Research
Working Papers
Not All Energy Transitions Are Alike: Disentangling the Effects of Demand- and Supply-Side Policies on Future Oil Prices (with Andrea Pescatori and Martin Stuermer)
Abstract: We use structural scenario analysis to show that the climate policy mix—supply-side versus demand-side policies—can lead to different oil price paths with diverging distributional consequences in a net-zero emissions scenario. When emission reductions are driven by demand-side policies, prices would decline to around 25 USD per barrel in 2030, benefiting consuming countries. Vice versa, supply-side climate policies aimed at curbing oil production would push up prices to above 130 USD per barrel, benefiting those producing countries that take the political decision to keep on producing. Consequently, it is wrong to assume that oil prices will necessarily decline due to the clean energy transition. As policies are mostly formulated at the country level and hard to predict at the global level, the transition will raise uncertainty about the price outlook.
Journal Publications
Energy Transition Metals: Bottleneck for Net-Zero Emissions? (with Andrea Pescatori and Martin Stuermer)

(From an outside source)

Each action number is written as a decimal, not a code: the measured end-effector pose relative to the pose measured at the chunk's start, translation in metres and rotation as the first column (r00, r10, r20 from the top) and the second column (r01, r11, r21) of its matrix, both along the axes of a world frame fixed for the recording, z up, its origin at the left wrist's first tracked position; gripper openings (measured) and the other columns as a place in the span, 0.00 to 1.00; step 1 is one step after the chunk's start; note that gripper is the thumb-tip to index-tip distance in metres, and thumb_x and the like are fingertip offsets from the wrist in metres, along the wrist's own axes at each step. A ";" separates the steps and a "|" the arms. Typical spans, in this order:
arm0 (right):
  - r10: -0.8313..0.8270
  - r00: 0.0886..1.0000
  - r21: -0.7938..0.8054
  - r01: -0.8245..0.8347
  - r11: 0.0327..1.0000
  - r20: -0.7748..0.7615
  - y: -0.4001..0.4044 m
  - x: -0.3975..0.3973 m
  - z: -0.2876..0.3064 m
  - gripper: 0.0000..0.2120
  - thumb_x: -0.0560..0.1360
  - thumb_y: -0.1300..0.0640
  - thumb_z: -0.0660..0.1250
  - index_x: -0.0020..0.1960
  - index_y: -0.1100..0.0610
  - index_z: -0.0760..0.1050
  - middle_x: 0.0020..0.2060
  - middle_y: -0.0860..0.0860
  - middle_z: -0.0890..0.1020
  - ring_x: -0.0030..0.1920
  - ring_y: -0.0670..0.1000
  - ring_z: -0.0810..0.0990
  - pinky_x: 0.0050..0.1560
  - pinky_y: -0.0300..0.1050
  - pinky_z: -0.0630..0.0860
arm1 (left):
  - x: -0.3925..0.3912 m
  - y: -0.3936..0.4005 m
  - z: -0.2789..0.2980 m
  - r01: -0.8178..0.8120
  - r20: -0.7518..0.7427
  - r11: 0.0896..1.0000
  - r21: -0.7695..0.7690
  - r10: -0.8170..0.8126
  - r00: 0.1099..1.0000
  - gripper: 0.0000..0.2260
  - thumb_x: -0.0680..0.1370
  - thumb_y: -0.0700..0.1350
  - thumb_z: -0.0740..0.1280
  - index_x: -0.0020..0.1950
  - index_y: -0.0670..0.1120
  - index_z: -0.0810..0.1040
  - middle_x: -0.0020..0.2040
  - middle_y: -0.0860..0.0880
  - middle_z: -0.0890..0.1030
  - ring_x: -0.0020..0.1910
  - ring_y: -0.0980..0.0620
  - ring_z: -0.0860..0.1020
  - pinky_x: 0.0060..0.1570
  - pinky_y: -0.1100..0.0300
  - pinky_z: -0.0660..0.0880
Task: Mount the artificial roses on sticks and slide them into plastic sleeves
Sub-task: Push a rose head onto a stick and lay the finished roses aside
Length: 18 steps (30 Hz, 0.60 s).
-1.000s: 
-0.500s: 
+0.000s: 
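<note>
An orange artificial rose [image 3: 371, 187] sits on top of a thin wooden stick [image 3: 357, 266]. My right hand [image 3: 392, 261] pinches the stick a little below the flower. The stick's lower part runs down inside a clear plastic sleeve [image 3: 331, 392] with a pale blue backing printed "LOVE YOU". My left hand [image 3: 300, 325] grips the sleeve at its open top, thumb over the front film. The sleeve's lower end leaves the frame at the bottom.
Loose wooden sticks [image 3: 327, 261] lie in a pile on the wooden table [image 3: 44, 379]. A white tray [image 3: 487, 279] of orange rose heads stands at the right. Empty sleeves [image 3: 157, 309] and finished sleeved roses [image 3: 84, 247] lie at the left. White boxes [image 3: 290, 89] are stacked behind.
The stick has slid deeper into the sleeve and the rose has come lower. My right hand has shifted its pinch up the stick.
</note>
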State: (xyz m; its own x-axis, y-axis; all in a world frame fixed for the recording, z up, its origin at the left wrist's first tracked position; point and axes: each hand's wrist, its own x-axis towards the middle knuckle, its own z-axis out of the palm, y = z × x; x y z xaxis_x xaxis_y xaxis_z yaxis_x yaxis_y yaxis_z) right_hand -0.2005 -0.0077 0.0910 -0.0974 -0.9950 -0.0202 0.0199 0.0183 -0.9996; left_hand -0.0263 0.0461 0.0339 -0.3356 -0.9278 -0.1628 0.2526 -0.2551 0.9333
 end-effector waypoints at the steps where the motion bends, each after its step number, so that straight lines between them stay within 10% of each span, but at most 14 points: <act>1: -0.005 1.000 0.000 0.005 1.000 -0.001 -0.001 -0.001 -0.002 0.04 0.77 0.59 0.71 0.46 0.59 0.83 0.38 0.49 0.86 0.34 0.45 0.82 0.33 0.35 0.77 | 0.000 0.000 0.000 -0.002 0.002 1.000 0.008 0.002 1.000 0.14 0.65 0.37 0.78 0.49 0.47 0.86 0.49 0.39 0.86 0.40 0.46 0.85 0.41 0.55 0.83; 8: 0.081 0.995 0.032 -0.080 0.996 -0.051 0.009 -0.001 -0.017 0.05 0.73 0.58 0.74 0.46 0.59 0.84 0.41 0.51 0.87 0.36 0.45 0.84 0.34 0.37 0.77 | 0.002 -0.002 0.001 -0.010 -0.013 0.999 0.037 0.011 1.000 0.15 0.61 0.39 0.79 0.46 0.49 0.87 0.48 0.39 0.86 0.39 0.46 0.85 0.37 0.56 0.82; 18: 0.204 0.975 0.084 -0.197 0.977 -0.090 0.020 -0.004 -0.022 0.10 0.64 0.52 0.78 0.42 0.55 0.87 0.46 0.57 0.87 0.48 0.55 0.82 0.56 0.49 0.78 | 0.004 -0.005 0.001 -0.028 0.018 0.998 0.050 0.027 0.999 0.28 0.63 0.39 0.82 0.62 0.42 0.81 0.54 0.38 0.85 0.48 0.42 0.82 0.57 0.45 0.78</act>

Abstract: The energy transition requires substantial amounts of metals, including copper, nickel, cobalt, and lithium. Are these metals a bottleneck? We identify metal-specific demand shocks, estimate supply elasticities, and study the price impact of the transition in a structural scenario analysis. Prices of these four metals would reach previous historical peaks but for an unprecedented, sustained period in a net-zero emissions scenario, potentially derailing the energy transition. Their production value would rise nearly four-fold to USD 11 trillion for the period 2021 to 2040. These four metals markets alone could become as important to the global economy as the oil market.
The Multifaceted Impact of US Trade Policy on Financial Markets (with Lukas Menkhoff and Malte Rieth)
Abstract: We study the multifaceted effects of trade policy shocks on financial markets using a structural vector autoregression identified via event day heteroskedasticity. We find that restrictive US trade policy shocks affect US and international stock prices heterogeneously, but generally negatively. They increase market uncertainty, lower US interest rates, and lead to an appreciation of the US-Dollar. The effects are significant for several weeks or quarters. Decomposing the trade policy shocks further suggests that trade policy uncertainty dominates tariff level effects. Chinese trade policy shocks against the US further hurt US stocks.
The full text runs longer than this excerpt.